Many years ago, cruising was only for the rich and famous. Sumptuously furnished ocean liners traversed the oceans of the world while gorgeously dressed, wealthy individuals sipped champagne and mulled over how best to spend their millions. This is definitely not the case any longer.

Pretty much anyone can cruise now – today, thousands of people are traversing those same oceans, swilling tropical drinks with a little umbrella in it and trying to forget that they have to go right back to work when they get home.

Cruising is for singles looking to meet their future life partners, newlyweds, families with babies or teenagers, and it’s also just perfect for baby boomers. But cruising is pretty darn expensive – right?

Wrong.

There are great deals to be had for cruises going to nearly any destination and the advantages to cruising are many, including the fact that one price covers your entire trip and you only have to unpack once.

Coming into port.

Booking a cruise is a good time to use a travel agent, as they will know about the best possible deals and might also get you extra amenities at no extra charge, such as a bottle of wine waiting for you in your room.
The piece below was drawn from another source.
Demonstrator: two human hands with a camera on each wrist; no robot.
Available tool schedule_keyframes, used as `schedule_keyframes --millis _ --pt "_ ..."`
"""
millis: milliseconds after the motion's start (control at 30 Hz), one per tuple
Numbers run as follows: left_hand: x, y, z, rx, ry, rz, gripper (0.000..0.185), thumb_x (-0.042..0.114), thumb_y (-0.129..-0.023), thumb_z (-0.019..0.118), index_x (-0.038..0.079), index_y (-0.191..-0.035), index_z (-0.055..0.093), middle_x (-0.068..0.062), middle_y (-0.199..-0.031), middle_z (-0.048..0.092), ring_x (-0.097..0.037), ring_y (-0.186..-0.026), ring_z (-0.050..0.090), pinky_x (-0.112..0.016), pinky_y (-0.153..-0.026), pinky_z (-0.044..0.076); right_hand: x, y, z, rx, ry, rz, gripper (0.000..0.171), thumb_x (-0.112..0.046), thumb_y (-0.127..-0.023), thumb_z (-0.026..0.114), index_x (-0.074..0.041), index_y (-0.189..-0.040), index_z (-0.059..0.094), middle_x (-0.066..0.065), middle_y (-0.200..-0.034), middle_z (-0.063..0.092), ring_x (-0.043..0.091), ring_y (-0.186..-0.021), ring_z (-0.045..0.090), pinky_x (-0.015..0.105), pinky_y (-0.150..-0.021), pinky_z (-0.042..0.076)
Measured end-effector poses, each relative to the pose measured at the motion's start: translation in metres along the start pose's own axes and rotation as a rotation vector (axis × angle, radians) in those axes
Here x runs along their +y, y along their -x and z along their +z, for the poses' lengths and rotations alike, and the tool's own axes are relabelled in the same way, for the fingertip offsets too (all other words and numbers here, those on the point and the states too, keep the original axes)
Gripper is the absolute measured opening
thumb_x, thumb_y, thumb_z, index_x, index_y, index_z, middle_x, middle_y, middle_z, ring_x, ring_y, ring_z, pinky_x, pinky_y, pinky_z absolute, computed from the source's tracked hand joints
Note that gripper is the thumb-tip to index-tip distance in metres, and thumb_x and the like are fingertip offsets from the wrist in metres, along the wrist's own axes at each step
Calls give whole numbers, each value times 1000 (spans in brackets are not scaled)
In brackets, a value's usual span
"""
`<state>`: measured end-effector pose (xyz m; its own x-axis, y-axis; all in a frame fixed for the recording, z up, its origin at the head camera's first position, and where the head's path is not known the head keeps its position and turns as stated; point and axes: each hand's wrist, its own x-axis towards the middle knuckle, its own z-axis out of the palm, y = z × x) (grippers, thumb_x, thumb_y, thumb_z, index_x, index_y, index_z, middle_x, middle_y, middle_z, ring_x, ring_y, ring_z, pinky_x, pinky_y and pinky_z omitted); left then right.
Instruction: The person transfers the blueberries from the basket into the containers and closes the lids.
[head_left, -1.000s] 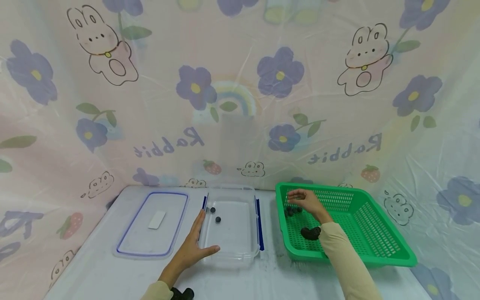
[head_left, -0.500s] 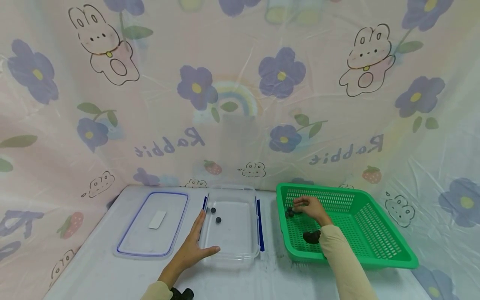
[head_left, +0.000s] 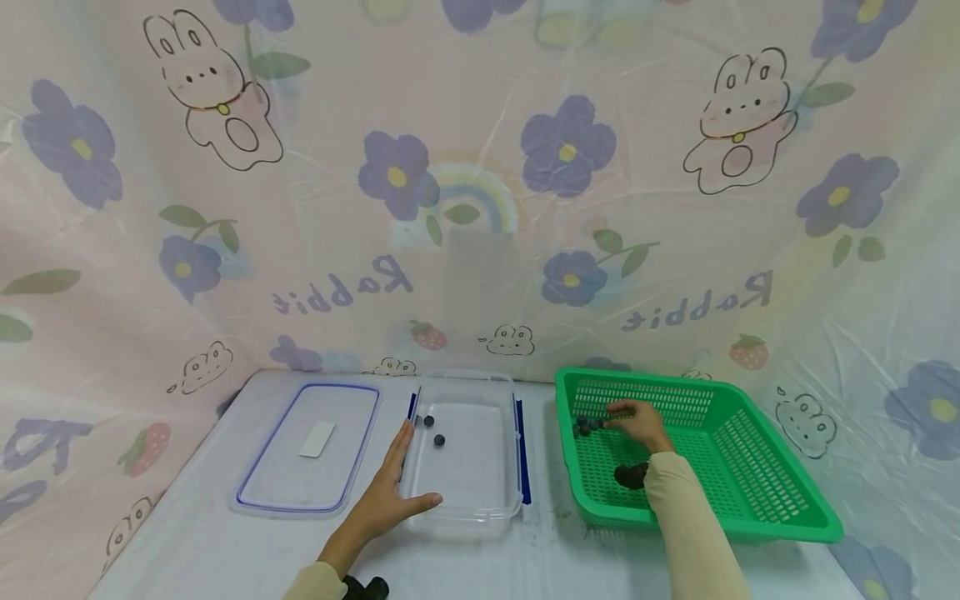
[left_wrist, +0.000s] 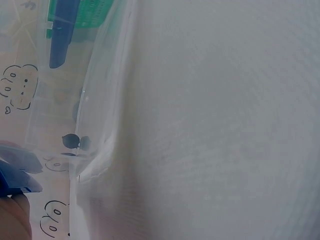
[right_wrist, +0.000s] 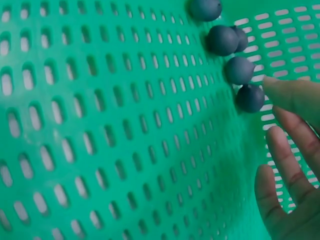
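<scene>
In the head view my left hand (head_left: pixel 384 496), fingers straight and thumb spread, rests at the near left side of a clear plastic box (head_left: pixel 480 475). Two blueberries (head_left: pixel 439 440) lie in that box. My right hand (head_left: pixel 643 425) reaches into the green basket (head_left: pixel 795 512), its fingers bent loosely. Several more blueberries (right_wrist: pixel 239 70) sit in a row along the basket's wall in the right wrist view. There the fingertips (right_wrist: pixel 272 84) are just beside the end blueberry (right_wrist: pixel 250 98); whether they touch is unclear. Only a bit of the left hand shows in the left wrist view.
A clear lid (head_left: pixel 273 454) with a blue rim lies left of the box, a white rectangle (head_left: pixel 317 439) on it. Blue latches (head_left: pixel 522 454) stick out at the box's sides. A printed curtain (head_left: pixel 480 275) stands behind the white table (head_left: pixel 547 550).
My right hand has moved lower and rightward inside the basket, showing more of the blueberries. The left hand, the box and the two blueberries in it have stayed put.
</scene>
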<state>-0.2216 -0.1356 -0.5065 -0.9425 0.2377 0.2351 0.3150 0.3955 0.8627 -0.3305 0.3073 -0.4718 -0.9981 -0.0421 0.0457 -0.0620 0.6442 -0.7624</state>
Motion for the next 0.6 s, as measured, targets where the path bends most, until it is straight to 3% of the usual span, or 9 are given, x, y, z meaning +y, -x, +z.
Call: schedule_keyframes --millis 200,433,600 --pt "-1 0 0 1 -3 -8 115 28 -74 84 11 -157 7 -7 -162 1 -38 -145 4 -67 -107 14 1 1 1 7 16 31 31 -4 -88 69 10 -114 63 27 -109 64 47 -102 56 59 -85 46" --pt "-2 0 0 -1 8 -7 115 28 -75 84 13 -157 6 -6 -162 0 -37 -145 4 -67 -107 13 4 -2 4 -32 -39 56 29 -2 -89 67 12 -114 62 26 -105 66 44 -100 59 56 -86 48" --pt "-3 0 0 2 11 -7 115 27 -74 84 13 -157 6 -6 -162 1 -37 -145 4 -67 -107 13 7 -5 6 -36 1 51 26 -2 -88 68 11 -110 64 22 -97 67 40 -94 61 54 -82 50"
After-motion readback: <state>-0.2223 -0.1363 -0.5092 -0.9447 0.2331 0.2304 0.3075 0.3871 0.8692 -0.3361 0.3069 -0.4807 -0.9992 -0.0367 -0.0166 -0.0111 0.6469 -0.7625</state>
There are plenty of agencies that specialize in cruise travel and these are the best places to start your planning. You can also get pretty much the same price by dealing directly with the cruise lines if you would prefer to go that way. You can also get a better deal if you are a repeat customer with the same cruise line, so finding a cruise line you like and sticking with them can be advantageous.
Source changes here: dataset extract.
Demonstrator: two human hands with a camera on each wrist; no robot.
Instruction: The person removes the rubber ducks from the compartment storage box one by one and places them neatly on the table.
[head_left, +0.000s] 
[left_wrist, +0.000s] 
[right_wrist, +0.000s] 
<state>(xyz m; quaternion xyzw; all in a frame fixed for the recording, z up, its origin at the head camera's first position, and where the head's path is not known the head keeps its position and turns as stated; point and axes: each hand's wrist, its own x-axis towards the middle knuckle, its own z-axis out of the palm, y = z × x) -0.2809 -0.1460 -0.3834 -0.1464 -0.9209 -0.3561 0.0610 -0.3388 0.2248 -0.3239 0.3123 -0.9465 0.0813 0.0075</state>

So, now you have chosen your cruise, you have the best possible price, and you are booked. That should be all the money you have to spend unless you just have to bring back a souvenir. But the cruise lines just hate to even think you might not spend more money while you are traveling with them. One of the main reasons you can book a trip so cheaply is that they know you will spend plenty more money with them, but you don’t have to.

Here’s how not to.

  1. Don’t get an expensive stateroom. We’ve had our share of stays in fancy suites and you get pretty much the same experience in any stateroom on the ship – same food, same pool, same everything. There are some extra amenities associated with suites (such as free laundry) but you can easily do without them in order to save money. You are going to be in that stateroom for a week or more – choose what is going to make your time as comfortable and affordable as possible.
  2. Don’t pay to eat.All the cruise lines now have onboard restaurants where you pay for your meal. They are a little fancier, require a reservation, and the food may be a little better than elsewhere on the ship. Don’t do it. With all the free food choices on board any cruise ship, you are going to find something you like – I guarantee it.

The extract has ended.